▶ [Work task]
Whenever a line in this data holds the word "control", report that line in full.

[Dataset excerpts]
◇ ◇ ◇

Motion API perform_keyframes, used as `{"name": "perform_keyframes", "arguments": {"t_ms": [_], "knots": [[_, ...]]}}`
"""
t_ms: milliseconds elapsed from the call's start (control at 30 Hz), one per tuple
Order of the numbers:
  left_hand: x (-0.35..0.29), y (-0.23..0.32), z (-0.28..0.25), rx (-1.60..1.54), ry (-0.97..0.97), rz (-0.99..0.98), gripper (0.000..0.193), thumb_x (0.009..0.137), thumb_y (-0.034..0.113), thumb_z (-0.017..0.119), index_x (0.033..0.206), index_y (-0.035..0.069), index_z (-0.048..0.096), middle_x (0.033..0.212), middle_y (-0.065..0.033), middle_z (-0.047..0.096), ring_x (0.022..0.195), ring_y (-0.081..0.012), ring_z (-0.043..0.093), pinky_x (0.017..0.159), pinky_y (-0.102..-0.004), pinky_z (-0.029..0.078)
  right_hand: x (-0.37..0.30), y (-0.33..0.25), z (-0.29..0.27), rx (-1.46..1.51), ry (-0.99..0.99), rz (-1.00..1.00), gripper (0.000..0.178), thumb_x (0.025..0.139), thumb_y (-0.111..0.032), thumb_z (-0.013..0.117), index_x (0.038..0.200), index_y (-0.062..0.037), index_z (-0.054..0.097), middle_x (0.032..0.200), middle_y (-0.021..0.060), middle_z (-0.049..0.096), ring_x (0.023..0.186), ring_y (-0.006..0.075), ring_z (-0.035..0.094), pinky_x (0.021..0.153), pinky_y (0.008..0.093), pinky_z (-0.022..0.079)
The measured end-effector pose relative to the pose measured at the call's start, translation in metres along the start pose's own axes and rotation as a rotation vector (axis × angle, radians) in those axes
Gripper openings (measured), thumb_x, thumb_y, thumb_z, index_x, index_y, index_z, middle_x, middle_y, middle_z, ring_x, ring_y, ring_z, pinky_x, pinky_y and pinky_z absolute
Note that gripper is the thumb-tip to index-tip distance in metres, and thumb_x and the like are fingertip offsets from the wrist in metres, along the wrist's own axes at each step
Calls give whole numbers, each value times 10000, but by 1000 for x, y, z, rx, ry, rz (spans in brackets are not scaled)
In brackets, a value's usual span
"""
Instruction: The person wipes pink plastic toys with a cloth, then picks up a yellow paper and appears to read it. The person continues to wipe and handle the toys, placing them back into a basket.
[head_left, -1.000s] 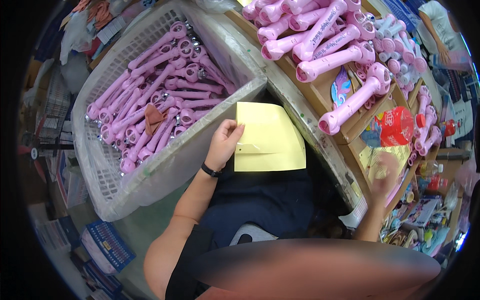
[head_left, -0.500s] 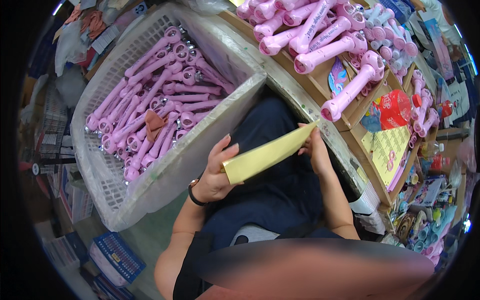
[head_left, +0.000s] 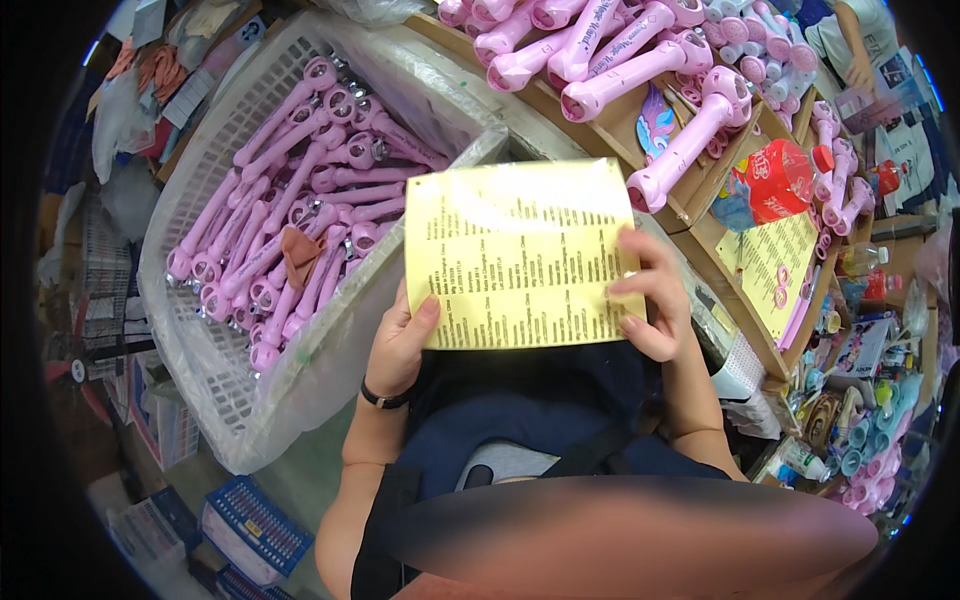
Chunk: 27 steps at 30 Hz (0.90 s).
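Observation:
A yellow sheet, printed with rows of repeated small black text blocks, is spread face up above my lap. My left hand pinches its lower left corner, thumb on the printed face and fingers hidden behind. At the right edge, my right hand has its fingers and thumb apart over the front of the sheet, slightly blurred. Close by on the left, a white plastic-lined crate is heaped with pink toy wands. A brown scrap lies on top of them.
To the right stands a wooden divided tray with more pink wands and a red-labelled bottle. Another yellow sheet lies in it with pink rings. Blue boxes sit low on the left. A person's arm shows at the upper right.
The yellow sheet has turned from nearly edge-on to flat, its printed face now showing. My left hand shifted left along it; my right hand's fingers moved onto the front at its edge.

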<state>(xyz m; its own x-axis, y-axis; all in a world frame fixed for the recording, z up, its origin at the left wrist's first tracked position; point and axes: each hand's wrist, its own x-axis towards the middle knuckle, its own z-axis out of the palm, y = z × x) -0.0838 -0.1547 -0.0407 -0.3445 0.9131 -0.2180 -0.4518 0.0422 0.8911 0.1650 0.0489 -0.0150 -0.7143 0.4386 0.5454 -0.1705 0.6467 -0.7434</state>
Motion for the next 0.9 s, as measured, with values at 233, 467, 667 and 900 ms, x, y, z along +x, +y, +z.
{"name": "perform_keyframes", "arguments": {"t_ms": [233, 467, 667, 900], "knots": [[8, -10, 4, 125, 88, 303, 386, 1001, 148, 445, 1323, -66, 454, 1302, -122, 543, 1199, -197, 498, 1028, -311, 342, 4, 8, 38, 550, 278, 344, 754, 860, 81, 522, 1499, -72, 152, 1502, 123, 264, 1329, 233, 356, 1094, 388, 276], [17, -3, 17, 735, 362, 628, 389, 963, 51, 473, 1346, -13, 455, 1272, -146, 555, 1160, -180, 531, 991, -337, 402, 2, 0, 24, 175, 86, 488, 289, 889, 19, 582, 1175, -15, 613, 1117, 86, 571, 945, 126, 554, 776, 249, 450], [13, 12, 7, 231, 118, 364, 473, 881, -63, 577, 1337, -43, 453, 1226, -147, 588, 1042, -158, 597, 893, -263, 469, 2, 0, 23, 353, 112, 482, 330, 872, 6, 624, 1201, -16, 603, 1111, 65, 561, 935, 122, 564, 747, 239, 456], [11, 25, 1, 412, 126, 346, 405, 867, 31, 646, 1256, -27, 549, 1159, -129, 631, 1019, -183, 610, 985, -324, 413, 9, -17, 10, 85, 87, 451, 295, 819, -37, 702, 1110, -27, 659, 875, 62, 602, 754, 147, 593, 650, 242, 463]]}}
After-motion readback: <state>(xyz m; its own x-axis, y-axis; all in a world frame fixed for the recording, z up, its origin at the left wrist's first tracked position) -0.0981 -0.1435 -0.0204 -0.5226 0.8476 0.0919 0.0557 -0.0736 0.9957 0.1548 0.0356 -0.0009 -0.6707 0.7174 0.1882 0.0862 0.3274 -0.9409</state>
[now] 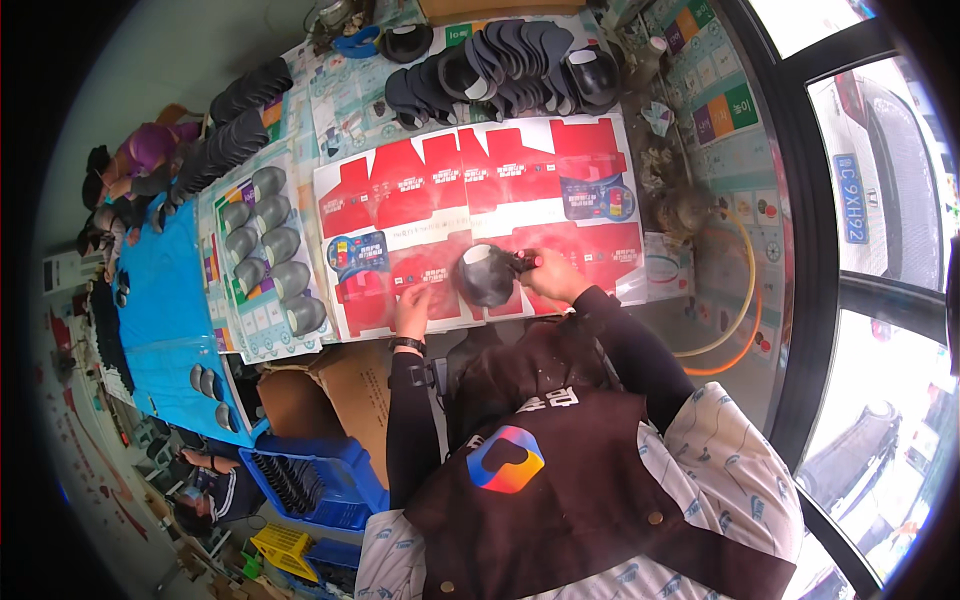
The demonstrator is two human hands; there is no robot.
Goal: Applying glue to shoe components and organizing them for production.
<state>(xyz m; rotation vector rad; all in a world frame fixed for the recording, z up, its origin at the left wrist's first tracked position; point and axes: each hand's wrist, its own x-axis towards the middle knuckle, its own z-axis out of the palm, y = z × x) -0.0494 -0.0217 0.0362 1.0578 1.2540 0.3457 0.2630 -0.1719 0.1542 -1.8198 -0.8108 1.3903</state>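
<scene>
A rounded black shell (486, 280) with a pale oval patch at its upper edge rests on the red printed sheet (440, 215) in front of me. My right hand (556, 277) is closed around a small dark tool with a red end (537, 261), whose dark tip meets the shell's right side. The tool's exact kind is too small to tell. To the left of the shell, my left hand (413, 308) is just above the sheet, apart from the shell. Its fingers are drawn together, and anything between them is hidden.
Stacked dark curved pieces (515, 65) line the table's far side. Several grey rounded shells (270, 215) stand in rows at left. Beyond them are a blue-covered table (165, 300) and other people. A cardboard box (350, 400) and blue crate (325, 480) stand below; a hose (748, 290) hangs at right.
</scene>
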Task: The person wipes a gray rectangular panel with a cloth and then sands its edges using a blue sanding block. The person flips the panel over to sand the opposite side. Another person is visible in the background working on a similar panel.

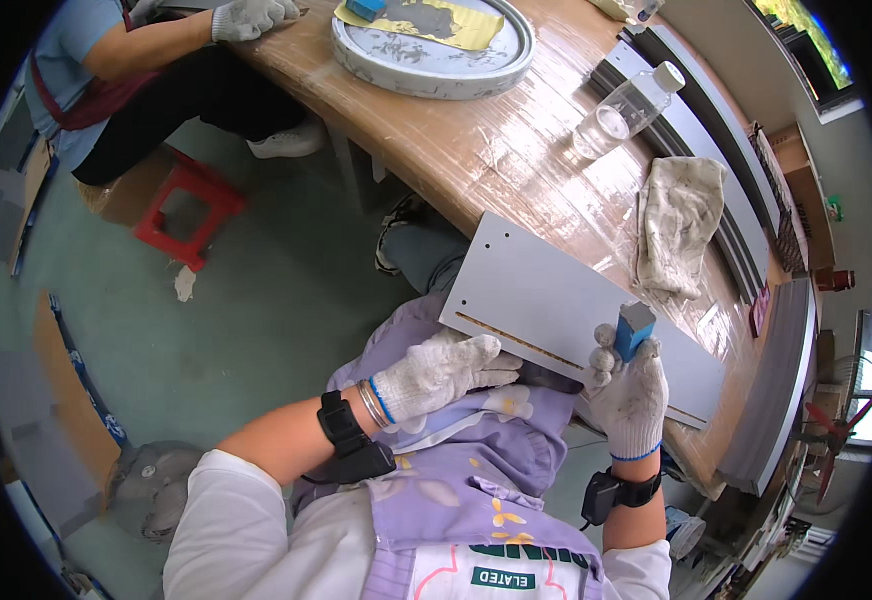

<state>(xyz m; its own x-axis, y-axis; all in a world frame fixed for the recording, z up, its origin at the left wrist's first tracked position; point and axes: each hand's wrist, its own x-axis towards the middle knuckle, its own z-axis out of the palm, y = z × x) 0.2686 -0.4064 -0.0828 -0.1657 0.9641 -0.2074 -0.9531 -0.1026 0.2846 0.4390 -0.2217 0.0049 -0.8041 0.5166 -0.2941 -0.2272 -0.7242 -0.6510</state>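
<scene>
A flat grey panel (546, 285) with a few small holes and a long narrow brown slot lies on the near edge of the table, partly overhanging my lap. My right hand (636, 400), in a whitish knit glove, grips a small blue block with a grey top (634, 328) above the panel's right half. My left hand (441, 378), gloved the same way, is by the near left edge of the panel, its fingers stretched out and nothing seen in them. Whether it touches the panel I cannot tell.
On the brown wrapped table (476, 150) stand a clear bottle (621, 115), a crumpled stained cloth (681, 220) and a round grey turntable (436, 75). Long grey strips (716, 170) line the right. Across sits a gloved co-worker (156, 60); a red stool (188, 205) is on the floor.
</scene>
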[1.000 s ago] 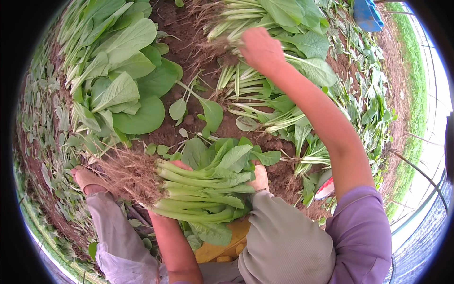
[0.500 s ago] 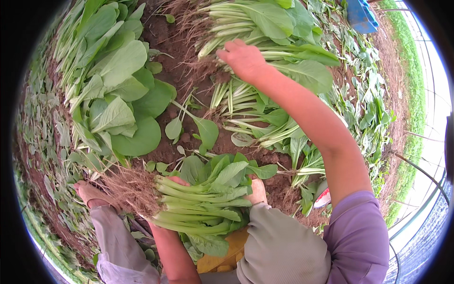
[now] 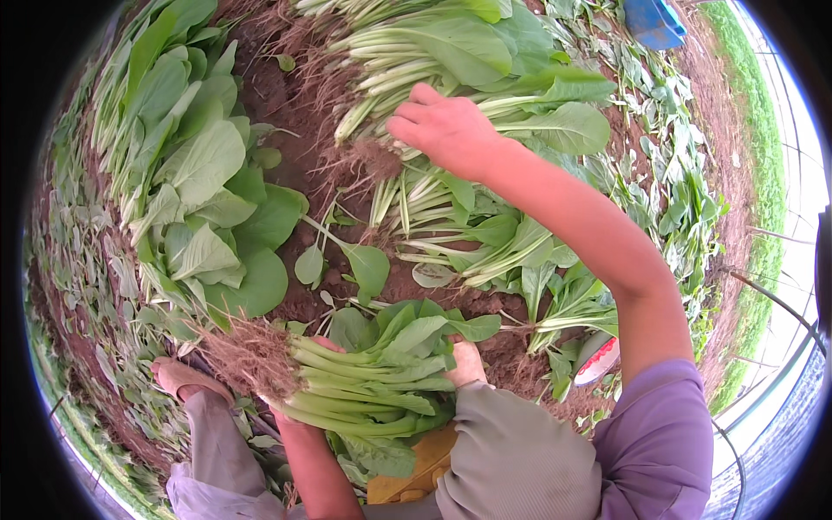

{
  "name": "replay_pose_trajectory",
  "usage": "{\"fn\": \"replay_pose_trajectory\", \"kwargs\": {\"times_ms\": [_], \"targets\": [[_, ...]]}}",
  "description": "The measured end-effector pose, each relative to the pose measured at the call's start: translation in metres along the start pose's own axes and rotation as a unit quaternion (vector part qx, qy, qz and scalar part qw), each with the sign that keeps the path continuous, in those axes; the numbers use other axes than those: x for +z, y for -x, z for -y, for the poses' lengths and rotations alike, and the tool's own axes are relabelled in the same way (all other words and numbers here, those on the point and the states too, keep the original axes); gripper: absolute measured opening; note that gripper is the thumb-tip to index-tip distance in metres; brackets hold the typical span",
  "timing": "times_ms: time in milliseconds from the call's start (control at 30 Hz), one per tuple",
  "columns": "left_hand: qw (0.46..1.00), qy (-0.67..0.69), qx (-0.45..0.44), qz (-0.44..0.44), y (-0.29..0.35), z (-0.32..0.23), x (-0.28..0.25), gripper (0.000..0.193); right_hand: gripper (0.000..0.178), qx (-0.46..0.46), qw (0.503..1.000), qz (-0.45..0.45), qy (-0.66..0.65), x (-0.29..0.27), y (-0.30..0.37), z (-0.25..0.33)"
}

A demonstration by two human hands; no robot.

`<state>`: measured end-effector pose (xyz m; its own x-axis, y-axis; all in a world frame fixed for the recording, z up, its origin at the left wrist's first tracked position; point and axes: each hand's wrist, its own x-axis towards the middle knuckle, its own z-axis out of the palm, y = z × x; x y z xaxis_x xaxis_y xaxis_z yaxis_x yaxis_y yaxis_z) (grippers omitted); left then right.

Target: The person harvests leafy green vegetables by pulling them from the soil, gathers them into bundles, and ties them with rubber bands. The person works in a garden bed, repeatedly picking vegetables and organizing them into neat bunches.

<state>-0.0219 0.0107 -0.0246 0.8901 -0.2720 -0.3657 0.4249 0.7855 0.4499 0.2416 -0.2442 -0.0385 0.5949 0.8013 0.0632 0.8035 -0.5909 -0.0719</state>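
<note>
A thick bunch of leafy greens (image 3: 373, 381) lies across my lap, its pale green stalks level and its tangled brown roots pointing left. My left hand (image 3: 328, 345) is wrapped round the stalks from beneath; only some fingers show past them. Further off, my right hand (image 3: 444, 130) is closed round the root end of some greens at the near edge of a pile of greens (image 3: 407, 65). Leaves from those greens (image 3: 568, 126) stretch out to the right of my wrist. Smaller loose greens (image 3: 511, 247) lie on the soil just nearer than that hand.
A large heap of greens (image 3: 208, 165) lies at the left. Bare soil (image 3: 286, 104) runs between heap and pile, with a loose seedling (image 3: 364, 264). Wilted leaves litter both sides. A blue container (image 3: 654, 24) stands far right; something red and white (image 3: 596, 358) lies by my right elbow.
The view has shifted slightly, so the piles sit further left. My right hand has come a little nearer to me, still closed on the greens. My left hand keeps its bunch.
</note>
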Motion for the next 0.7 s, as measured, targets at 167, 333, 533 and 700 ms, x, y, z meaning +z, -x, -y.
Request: {"fn": "replay_pose_trajectory", "kwargs": {"times_ms": [167, 333, 533, 700], "targets": [[0.984, -0.135, -0.038, -0.111, -0.018, -0.008, 0.022, 0.074, 0.016, -0.019, 0.996, -0.071, -0.046, -0.031, 0.016, -0.015], [0.978, -0.103, -0.12, -0.138, -0.031, -0.012, 0.031, 0.073, 0.022, -0.003, 0.99, -0.094, -0.103, -0.056, 0.032, -0.019], [0.993, -0.049, -0.063, -0.086, -0.019, -0.009, 0.026, 0.077, 0.034, 0.03, 0.971, -0.18, -0.154, -0.099, 0.056, -0.021], [0.994, -0.037, -0.04, -0.099, 0.005, -0.01, 0.018, 0.072, 0.033, 0.018, 0.968, -0.202, -0.146, -0.134, 0.058, 0.002]]}}
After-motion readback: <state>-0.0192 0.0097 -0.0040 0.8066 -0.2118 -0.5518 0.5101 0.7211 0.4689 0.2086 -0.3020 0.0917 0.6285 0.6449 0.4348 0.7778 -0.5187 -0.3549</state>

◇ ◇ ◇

▶ [Answer to this task]
t_ms: milliseconds elapsed from the call's start (control at 30 Hz), one per tuple
  "timing": "times_ms: time in milliseconds from the call's start (control at 30 Hz), one per tuple",

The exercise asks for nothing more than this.